__WORK INSTRUCTIONS__. Go through the data and copy each line that holds "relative".

__SUPPLIED INFORMATION__.
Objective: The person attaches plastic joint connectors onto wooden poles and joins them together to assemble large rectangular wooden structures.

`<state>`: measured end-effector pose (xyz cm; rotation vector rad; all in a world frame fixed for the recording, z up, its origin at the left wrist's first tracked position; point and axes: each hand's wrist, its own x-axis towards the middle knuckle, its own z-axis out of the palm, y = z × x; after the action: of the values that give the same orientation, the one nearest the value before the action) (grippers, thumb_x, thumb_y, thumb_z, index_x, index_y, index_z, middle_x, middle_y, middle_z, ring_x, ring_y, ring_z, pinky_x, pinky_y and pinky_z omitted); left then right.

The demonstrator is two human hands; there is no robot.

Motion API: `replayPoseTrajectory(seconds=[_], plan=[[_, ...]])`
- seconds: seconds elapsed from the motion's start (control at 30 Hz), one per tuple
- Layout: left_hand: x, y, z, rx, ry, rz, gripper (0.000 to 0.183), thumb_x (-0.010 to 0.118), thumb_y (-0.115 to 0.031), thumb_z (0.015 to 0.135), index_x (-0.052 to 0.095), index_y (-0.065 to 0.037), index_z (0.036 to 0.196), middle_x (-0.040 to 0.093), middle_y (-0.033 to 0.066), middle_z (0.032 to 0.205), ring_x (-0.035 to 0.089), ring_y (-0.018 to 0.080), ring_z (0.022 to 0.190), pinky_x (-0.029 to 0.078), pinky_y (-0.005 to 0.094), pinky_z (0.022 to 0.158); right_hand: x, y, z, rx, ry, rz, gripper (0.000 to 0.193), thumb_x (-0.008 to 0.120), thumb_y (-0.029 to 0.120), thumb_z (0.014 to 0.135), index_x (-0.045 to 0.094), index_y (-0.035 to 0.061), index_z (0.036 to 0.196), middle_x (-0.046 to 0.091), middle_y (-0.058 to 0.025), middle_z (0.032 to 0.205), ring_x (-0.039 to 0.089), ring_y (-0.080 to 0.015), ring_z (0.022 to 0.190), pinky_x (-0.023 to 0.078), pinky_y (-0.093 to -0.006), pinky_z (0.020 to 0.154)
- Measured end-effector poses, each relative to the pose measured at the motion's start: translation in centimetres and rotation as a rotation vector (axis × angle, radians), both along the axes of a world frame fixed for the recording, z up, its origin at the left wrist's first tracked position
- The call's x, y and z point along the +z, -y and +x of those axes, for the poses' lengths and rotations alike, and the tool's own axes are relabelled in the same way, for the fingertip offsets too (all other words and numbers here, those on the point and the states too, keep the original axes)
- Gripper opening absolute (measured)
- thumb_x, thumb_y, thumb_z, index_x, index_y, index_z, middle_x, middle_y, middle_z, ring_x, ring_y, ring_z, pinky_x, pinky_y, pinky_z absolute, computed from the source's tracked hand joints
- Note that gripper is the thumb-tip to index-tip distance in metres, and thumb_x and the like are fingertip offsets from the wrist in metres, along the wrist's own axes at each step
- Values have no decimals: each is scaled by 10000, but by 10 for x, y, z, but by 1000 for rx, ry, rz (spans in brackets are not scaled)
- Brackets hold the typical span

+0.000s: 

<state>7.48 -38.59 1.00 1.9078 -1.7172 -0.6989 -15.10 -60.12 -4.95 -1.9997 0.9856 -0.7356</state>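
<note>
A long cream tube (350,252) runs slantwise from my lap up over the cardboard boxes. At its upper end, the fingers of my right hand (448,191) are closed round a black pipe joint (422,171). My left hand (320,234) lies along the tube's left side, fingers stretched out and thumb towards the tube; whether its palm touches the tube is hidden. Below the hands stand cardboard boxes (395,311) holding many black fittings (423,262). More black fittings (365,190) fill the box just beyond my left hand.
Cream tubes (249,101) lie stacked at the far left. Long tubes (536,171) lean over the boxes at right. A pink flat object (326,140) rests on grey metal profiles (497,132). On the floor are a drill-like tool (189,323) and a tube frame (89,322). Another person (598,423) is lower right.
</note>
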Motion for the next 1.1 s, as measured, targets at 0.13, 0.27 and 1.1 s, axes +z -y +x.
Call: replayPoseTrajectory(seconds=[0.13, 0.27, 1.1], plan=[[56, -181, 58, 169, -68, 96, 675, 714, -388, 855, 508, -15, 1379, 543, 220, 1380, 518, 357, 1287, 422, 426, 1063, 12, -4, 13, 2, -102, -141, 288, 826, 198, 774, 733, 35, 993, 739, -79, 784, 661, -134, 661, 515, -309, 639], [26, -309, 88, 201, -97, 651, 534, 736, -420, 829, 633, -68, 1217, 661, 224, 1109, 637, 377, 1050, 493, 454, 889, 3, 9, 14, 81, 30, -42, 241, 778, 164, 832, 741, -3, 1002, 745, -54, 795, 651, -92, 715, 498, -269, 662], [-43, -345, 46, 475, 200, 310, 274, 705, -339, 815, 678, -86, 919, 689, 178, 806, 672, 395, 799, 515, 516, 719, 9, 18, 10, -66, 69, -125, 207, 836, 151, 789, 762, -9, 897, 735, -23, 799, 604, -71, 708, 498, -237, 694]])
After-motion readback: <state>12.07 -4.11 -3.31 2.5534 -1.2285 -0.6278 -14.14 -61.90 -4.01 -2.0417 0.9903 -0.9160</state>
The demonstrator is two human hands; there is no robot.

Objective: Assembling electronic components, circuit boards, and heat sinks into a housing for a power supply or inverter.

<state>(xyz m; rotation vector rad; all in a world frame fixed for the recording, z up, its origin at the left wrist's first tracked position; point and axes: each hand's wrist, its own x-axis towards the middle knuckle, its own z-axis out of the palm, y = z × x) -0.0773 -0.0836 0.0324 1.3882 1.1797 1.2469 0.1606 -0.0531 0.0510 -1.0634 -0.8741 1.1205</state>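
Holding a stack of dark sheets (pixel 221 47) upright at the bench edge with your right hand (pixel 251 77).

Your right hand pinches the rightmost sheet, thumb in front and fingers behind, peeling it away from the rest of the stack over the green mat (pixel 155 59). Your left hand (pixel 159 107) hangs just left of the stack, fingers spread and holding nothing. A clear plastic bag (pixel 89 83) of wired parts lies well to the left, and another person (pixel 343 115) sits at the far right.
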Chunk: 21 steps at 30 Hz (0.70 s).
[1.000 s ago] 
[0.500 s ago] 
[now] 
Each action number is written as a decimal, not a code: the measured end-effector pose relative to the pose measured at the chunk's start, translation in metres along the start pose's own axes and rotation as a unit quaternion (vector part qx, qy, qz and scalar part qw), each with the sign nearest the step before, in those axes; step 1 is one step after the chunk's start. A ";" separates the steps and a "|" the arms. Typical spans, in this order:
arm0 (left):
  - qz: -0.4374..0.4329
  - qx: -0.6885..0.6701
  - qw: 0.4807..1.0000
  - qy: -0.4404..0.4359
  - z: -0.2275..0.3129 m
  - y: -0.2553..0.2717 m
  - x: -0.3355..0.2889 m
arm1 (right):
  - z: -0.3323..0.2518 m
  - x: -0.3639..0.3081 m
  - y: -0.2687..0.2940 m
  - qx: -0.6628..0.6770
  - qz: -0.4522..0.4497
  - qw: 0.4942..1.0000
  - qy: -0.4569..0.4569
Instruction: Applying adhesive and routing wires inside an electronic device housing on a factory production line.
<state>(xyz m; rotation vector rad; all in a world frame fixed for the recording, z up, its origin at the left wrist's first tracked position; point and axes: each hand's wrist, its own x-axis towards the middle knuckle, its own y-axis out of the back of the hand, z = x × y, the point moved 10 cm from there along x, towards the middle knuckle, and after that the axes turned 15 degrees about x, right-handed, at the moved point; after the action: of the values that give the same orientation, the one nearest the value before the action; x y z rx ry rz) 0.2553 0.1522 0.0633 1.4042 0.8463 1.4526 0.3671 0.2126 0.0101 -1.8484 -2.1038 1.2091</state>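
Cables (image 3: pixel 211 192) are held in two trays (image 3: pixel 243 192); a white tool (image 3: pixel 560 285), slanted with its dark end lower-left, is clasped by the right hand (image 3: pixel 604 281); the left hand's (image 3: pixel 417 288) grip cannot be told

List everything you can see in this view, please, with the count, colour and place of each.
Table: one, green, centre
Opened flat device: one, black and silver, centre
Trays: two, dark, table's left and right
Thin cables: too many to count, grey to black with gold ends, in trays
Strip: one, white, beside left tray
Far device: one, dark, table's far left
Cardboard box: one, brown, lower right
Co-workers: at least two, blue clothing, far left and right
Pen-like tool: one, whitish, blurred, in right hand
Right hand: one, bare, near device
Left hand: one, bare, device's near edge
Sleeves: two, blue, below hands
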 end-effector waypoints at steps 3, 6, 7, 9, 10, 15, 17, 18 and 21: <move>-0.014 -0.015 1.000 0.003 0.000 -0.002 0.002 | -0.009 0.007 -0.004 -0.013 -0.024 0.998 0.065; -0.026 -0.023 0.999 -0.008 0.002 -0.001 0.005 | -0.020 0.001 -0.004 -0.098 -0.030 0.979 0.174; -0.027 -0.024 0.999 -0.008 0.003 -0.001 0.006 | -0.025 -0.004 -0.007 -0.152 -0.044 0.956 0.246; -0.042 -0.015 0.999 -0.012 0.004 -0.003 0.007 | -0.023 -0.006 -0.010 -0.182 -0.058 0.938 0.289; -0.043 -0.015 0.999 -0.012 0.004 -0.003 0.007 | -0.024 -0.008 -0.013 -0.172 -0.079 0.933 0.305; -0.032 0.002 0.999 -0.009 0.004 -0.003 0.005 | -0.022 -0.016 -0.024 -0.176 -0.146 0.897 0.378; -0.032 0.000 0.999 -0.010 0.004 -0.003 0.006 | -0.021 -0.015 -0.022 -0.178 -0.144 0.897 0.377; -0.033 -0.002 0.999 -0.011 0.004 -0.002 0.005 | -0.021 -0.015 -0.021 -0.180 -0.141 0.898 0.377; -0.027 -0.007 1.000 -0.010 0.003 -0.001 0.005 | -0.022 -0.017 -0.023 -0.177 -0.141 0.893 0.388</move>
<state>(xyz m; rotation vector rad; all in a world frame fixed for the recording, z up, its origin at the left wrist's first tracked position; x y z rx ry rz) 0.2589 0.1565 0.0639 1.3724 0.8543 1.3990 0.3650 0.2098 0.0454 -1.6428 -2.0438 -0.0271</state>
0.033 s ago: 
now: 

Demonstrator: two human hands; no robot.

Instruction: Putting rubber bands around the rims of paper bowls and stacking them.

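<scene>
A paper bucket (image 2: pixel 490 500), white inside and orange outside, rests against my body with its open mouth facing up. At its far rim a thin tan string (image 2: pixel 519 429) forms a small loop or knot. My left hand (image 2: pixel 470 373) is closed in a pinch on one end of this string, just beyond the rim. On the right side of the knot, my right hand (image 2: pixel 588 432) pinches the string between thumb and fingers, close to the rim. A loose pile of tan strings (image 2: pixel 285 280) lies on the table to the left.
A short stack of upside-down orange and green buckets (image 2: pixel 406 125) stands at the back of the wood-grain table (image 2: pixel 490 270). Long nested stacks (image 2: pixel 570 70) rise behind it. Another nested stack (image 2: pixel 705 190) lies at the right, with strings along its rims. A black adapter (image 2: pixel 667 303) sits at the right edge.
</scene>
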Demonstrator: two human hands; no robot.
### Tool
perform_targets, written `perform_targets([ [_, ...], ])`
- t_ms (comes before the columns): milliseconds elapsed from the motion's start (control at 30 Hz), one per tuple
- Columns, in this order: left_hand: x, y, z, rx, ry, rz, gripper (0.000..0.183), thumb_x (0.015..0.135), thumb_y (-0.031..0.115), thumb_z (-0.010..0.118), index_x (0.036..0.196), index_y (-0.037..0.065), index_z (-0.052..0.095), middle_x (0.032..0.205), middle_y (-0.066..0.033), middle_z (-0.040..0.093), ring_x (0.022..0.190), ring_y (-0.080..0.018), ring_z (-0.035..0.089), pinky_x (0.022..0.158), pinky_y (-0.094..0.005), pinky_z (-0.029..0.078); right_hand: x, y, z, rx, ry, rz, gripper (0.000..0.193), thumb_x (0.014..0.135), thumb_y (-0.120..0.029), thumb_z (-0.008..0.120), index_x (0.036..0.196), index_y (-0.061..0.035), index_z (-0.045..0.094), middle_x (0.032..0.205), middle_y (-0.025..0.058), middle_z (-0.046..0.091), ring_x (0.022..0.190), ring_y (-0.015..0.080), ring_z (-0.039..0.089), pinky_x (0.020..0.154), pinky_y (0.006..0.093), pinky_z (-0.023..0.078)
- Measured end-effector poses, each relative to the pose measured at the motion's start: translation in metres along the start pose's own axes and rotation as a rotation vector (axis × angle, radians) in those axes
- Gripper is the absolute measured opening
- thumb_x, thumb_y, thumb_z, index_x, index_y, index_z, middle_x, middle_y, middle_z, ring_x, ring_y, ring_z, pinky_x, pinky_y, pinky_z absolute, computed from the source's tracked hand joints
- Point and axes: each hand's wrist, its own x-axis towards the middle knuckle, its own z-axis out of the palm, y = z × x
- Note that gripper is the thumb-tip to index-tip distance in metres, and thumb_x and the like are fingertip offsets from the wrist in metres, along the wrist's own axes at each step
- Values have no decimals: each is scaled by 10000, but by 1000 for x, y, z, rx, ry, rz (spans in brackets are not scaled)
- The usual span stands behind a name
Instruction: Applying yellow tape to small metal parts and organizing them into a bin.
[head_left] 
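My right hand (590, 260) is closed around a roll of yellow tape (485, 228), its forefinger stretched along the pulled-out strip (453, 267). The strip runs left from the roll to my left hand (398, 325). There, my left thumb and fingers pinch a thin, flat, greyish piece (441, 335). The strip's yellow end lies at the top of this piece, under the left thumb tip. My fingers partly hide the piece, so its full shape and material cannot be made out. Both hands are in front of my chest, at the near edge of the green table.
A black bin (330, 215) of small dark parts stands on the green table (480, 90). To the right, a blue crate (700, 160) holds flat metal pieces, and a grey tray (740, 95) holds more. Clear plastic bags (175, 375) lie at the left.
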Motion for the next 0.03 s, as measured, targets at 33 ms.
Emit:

__SOLUTION__.
- Measured end-effector poses, each relative to the pose measured at the motion's start: translation in centimetres and rotation as a rotation vector (axis × angle, radians), both along the axes of a world frame fixed for the recording, z up, its origin at the left wrist's first tracked position
Each action number is written as a decimal, not a code: the measured end-effector pose relative to the pose measured at the chunk's start, translation in metres along the start pose's own axes and rotation as a unit quaternion (vector part qx, qy, qz and scalar part qw), each with the sign nearest the step before, in those axes; step 1 is one step after the chunk's start. A ";" separates the steps and a "|" the arms. Typical spans, in this order:
- Measured end-effector poses, each relative to the pose measured at the motion's start: translation in metres along the start pose's own axes and rotation as a rotation vector (axis × angle, radians) in those axes

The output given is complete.